Directions for this task: Give back the entries exactly, ending with the "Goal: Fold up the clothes" line.

Input data:
──────────────────────────────
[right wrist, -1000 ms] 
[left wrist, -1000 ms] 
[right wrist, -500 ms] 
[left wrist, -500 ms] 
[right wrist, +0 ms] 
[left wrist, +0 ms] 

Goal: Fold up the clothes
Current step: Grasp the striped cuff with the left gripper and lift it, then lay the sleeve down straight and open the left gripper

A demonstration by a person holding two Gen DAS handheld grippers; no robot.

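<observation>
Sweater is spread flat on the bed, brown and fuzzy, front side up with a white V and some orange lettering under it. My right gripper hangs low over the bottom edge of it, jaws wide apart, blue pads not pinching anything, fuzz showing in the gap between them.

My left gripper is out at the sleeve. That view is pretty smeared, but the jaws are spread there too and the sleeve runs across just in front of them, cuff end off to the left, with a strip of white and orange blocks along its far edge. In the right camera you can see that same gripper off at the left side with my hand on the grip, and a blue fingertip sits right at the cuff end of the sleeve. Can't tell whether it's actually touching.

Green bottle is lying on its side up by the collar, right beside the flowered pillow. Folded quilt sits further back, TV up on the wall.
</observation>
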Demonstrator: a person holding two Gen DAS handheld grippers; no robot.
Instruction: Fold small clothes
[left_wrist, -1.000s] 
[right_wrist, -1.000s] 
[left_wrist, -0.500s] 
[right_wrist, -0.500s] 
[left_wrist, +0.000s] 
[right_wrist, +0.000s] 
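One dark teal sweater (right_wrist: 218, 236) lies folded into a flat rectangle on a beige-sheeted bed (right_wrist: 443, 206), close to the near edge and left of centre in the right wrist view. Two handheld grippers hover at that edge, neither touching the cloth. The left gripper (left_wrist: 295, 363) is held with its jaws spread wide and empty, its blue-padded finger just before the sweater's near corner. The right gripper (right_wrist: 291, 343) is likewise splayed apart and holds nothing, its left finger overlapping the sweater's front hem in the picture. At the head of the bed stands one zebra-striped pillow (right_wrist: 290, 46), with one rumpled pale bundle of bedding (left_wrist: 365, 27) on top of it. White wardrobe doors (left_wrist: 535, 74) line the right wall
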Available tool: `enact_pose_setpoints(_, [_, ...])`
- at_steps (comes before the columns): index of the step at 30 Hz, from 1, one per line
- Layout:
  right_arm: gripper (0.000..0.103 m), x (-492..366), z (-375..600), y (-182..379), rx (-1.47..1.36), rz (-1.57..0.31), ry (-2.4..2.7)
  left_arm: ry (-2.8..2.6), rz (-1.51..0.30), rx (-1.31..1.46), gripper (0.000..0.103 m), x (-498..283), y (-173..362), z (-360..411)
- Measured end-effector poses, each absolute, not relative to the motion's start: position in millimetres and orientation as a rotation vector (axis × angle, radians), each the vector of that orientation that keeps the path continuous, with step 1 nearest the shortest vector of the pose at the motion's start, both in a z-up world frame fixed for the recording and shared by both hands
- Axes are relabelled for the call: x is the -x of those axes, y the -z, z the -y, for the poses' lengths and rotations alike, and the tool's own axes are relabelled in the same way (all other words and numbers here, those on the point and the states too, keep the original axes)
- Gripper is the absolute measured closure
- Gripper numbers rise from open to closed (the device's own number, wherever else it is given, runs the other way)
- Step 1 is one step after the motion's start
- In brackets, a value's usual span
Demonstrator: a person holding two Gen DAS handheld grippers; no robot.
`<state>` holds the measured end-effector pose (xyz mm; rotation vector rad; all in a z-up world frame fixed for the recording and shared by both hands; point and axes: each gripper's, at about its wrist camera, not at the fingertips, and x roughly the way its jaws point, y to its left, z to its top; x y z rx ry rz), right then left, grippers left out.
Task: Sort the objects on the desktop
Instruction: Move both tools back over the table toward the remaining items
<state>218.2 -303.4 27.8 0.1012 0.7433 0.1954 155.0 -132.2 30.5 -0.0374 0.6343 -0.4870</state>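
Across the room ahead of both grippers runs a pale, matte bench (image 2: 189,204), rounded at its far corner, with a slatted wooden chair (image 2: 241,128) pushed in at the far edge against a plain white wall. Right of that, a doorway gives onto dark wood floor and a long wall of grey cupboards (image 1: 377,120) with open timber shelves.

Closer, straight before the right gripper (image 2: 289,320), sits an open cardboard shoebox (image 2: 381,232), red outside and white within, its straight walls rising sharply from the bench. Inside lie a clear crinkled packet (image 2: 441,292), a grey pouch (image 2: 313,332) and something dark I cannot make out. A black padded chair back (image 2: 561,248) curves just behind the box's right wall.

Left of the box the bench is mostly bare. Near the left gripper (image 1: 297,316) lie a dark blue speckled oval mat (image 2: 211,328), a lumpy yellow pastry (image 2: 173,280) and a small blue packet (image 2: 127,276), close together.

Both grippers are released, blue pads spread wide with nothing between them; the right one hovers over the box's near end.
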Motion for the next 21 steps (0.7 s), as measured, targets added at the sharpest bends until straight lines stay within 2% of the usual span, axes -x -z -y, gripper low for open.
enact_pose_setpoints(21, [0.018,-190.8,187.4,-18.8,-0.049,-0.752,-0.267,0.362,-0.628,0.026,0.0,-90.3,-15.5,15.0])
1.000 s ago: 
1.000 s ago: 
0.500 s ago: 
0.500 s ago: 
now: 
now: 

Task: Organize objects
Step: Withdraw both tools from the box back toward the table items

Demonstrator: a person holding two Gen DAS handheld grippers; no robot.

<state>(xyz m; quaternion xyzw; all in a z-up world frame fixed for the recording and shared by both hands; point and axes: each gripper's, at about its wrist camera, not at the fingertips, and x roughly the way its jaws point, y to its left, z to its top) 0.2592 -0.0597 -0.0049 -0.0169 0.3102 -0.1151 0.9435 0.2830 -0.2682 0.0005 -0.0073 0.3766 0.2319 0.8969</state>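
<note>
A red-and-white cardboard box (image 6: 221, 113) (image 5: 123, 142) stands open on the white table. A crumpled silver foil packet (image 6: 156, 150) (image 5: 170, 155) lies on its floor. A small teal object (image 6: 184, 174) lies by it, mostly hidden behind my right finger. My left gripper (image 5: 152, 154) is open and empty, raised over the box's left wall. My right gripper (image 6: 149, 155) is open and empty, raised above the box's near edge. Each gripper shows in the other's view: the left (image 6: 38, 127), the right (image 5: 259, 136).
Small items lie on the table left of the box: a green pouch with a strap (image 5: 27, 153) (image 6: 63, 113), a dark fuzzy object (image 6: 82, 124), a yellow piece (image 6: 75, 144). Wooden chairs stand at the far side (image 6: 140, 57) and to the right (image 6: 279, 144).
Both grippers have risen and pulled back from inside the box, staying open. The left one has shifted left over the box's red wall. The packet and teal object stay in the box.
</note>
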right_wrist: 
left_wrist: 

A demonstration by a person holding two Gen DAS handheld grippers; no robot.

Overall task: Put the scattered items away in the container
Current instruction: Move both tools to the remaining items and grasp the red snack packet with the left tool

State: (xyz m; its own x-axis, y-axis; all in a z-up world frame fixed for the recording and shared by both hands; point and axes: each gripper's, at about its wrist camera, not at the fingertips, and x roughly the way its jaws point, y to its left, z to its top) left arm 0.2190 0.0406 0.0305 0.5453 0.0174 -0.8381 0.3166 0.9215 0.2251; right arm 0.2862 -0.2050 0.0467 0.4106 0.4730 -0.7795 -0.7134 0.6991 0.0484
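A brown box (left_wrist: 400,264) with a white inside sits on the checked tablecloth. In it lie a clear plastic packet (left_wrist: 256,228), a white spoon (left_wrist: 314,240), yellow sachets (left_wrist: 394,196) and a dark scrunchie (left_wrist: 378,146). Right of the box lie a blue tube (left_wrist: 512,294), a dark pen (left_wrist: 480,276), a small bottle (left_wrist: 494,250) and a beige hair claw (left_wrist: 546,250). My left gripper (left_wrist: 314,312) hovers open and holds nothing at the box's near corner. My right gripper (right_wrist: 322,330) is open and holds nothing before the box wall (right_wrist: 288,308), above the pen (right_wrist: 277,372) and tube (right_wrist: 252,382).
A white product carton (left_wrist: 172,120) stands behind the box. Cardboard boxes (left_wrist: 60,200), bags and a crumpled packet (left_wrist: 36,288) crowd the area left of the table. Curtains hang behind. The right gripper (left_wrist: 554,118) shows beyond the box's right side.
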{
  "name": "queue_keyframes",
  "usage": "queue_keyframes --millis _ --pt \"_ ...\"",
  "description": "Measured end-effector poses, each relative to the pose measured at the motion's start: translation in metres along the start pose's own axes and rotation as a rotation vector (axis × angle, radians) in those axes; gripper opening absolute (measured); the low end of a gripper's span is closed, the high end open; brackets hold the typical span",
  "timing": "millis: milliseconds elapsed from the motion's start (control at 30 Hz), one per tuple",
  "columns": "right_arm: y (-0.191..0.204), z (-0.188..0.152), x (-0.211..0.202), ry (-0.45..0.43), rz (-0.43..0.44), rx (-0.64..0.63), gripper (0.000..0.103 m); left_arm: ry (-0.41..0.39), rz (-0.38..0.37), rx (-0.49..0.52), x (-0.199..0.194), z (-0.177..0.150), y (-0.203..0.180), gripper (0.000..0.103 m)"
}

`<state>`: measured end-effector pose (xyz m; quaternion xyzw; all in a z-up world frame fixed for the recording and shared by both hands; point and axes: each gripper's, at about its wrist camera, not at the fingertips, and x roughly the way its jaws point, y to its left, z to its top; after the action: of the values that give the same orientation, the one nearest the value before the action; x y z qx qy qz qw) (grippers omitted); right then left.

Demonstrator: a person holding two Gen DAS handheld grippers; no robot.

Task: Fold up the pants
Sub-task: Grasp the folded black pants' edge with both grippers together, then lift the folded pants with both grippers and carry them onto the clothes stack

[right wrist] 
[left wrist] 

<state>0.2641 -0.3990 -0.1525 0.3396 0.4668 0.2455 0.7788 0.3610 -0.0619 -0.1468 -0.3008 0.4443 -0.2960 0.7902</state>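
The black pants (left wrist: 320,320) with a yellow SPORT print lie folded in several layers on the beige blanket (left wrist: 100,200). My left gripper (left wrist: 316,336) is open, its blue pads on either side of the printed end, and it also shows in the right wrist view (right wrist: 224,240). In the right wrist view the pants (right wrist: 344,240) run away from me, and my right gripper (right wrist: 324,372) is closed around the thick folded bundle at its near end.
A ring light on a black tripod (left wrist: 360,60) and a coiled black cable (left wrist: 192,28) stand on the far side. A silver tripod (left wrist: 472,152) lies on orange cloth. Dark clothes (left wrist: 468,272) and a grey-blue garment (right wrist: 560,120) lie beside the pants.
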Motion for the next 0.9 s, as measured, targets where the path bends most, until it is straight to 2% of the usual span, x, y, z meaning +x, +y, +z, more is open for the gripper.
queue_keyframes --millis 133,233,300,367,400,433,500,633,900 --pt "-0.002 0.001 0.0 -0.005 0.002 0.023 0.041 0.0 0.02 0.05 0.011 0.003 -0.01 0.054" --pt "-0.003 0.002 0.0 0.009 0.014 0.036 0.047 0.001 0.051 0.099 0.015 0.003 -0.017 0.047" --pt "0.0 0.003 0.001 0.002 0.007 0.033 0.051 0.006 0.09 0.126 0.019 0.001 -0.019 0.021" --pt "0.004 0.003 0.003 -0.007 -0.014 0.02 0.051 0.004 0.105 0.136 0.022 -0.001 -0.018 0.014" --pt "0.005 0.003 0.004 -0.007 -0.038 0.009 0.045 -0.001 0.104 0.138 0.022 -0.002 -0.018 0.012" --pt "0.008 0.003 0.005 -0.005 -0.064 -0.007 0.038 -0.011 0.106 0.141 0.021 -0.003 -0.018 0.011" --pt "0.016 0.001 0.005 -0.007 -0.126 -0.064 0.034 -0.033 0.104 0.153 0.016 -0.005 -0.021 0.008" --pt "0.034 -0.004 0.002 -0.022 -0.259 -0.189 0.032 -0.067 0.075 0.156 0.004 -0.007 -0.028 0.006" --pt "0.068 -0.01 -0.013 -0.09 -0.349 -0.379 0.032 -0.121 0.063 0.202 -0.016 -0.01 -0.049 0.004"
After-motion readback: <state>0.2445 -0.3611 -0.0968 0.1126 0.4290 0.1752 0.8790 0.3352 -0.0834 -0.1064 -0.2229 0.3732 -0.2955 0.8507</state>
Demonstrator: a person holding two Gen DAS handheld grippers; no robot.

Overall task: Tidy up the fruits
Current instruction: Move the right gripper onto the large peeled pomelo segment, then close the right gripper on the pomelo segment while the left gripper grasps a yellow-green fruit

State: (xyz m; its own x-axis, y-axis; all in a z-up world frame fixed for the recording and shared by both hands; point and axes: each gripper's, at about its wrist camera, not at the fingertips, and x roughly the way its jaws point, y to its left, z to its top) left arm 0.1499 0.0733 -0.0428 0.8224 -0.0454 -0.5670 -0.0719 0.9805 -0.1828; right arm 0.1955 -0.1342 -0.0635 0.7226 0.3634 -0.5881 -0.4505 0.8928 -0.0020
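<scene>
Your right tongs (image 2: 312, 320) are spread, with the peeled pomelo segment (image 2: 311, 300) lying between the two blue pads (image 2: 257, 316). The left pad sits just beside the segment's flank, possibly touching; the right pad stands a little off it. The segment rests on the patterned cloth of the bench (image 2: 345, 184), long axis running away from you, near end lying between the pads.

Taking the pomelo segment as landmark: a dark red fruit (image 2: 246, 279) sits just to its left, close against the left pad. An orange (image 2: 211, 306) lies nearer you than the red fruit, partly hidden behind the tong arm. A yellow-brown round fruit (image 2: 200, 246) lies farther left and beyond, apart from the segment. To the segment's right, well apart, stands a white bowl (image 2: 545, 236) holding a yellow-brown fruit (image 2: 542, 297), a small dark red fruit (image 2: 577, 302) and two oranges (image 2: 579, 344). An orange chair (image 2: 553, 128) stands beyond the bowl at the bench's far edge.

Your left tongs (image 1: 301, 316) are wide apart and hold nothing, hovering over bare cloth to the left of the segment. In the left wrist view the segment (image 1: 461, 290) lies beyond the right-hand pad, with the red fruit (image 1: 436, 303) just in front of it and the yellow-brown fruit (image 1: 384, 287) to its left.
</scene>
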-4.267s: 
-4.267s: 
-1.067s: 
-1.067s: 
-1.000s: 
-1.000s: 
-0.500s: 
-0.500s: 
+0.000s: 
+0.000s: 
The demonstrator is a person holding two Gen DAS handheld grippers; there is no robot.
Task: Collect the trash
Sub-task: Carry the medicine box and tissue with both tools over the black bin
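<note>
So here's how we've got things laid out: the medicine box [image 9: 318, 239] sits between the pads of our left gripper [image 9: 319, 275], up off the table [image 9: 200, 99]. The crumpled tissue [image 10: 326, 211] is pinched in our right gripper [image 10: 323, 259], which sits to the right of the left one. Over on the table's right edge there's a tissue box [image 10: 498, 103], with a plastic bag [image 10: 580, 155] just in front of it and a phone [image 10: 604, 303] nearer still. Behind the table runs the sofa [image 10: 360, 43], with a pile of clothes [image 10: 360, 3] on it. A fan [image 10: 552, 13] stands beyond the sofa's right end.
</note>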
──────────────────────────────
Answer to the problem:
[right wrist, -1000 ms] 
[left wrist, -1000 ms] 
[right wrist, -500 ms] 
[left wrist, -500 ms] 
[right wrist, +0 ms] 
[left wrist, +0 ms] 

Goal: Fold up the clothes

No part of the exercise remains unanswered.